Rajni Vohra : In your experience, what is the best way to empower women in developing nations?
Angele Bucytec : The best way to empower women in the developing world is education -education for all, for women and for men; and the provision of means of empowerment., e.g. employment, capital, support, and mentoring. Each human being aspires for the realization of their potential, women, as they are more sensitive and feel deeper. The Government and the umbrella policy support are important, nothing will change without this. The publicity is important, as the more we speak, the more it happens. However, along with this, the realization on the ground makes all the difference, and this is the most difficult part to do, as we must go down of the stage, of tribunes, of speeches and oats, and do the work with very concrete examples, with women, who maybe have few resources, feel yet abused and scared, traumatized, not that joyful, but who need to be smartly guided and mentored. The Big Brother/Big Sister approach works here.

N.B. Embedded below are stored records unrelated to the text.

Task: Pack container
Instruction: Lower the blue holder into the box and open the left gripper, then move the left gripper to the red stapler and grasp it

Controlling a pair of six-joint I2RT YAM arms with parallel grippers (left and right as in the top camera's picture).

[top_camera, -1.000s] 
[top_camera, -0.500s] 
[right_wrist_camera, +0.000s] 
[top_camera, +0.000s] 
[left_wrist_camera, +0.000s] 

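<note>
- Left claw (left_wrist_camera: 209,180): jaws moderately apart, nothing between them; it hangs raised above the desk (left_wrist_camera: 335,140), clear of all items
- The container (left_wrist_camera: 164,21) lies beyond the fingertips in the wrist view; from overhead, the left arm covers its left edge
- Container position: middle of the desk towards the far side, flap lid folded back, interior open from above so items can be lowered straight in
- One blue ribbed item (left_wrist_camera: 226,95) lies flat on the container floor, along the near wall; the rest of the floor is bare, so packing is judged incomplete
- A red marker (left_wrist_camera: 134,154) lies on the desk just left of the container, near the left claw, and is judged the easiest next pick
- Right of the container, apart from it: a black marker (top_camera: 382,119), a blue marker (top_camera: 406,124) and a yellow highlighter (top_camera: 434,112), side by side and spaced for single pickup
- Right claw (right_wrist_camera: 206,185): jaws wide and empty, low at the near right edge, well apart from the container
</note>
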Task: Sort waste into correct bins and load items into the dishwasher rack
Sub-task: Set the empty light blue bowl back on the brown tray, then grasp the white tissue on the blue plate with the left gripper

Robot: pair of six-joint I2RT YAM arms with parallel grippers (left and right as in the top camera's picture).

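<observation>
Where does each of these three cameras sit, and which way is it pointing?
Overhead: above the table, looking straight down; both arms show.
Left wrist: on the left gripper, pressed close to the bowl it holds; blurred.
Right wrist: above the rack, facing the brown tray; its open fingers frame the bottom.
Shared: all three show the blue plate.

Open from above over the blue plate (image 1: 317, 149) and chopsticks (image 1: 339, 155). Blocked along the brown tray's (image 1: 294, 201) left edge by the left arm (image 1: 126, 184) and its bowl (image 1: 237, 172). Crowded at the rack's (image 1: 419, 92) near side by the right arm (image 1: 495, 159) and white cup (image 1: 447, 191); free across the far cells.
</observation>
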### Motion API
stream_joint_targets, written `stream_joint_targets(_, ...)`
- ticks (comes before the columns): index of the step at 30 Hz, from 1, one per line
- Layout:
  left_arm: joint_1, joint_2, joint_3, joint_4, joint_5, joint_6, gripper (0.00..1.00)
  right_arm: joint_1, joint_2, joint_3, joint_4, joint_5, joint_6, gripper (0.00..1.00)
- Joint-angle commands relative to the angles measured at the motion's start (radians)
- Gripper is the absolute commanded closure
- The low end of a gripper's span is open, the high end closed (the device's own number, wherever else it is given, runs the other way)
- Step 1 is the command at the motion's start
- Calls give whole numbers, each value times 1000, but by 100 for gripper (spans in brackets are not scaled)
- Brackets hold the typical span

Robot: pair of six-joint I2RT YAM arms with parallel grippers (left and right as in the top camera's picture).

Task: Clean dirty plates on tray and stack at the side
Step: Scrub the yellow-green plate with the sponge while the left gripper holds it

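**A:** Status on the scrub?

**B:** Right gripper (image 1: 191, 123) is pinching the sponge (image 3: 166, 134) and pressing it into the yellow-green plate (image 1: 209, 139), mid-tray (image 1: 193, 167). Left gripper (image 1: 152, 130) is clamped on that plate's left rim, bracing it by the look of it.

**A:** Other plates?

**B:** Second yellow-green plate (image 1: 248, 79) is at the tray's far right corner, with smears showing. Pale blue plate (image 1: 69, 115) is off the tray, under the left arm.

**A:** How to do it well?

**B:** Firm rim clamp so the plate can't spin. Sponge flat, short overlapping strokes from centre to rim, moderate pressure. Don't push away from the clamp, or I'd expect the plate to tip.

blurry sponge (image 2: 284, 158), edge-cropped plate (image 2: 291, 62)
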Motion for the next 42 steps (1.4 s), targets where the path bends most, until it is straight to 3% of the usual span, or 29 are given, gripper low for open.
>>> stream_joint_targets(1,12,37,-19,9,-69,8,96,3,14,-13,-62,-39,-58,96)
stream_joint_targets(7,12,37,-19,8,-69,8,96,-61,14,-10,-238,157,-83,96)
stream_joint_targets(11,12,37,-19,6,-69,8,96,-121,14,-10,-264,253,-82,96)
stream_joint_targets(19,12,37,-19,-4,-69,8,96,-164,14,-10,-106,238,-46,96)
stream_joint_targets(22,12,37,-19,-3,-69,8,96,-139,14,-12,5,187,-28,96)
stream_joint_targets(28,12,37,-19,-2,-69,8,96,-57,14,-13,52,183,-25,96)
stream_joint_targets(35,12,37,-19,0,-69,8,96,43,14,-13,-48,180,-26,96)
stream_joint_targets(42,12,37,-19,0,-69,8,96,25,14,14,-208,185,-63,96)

Rajni Vohra : Where do you see your current role in helping society?
Angele Bucytec : In my spare time, I do a lot of volunteering. Recently, I do help Ugandan NGO Teyapi4Peace to decrease the poverty, especially of women, in Easter Uganda, to collect funds for girls’ education at schools, training them in advanced farming, etc. I also volunteer as the country chair for Ecocivilisation movement of G100 Chair Violeta Bulc. Being a certified Laudato Si animator, I do another affordable helping, as people come along. Apart from this, I work for a Lithuanian environmental agency to make societies CO2 emissions-free, and run Transatlantic Club Climate Alfa, aiming at advanced climate analytics, where we generously welcome women from the developing world to be part of our Club.
Rajni Vohra : What impact do you envisage and aim for through your work?
Angele Bucytec : I would envisage that my impact is for societies to be more justful and peaceful in all respects, more respectful and involving, braver and speaking up. Because, one person can do a lot, due to a good example, the role model spreads along while leaving a legacy and memories for generations. I have read that one peaceful thought can peacefully impact 100+ people around. Thus, I would encourage other single fighters, not to be shy, but go and change the world for the better.
Rajni Vohra : Thank you for talking to us.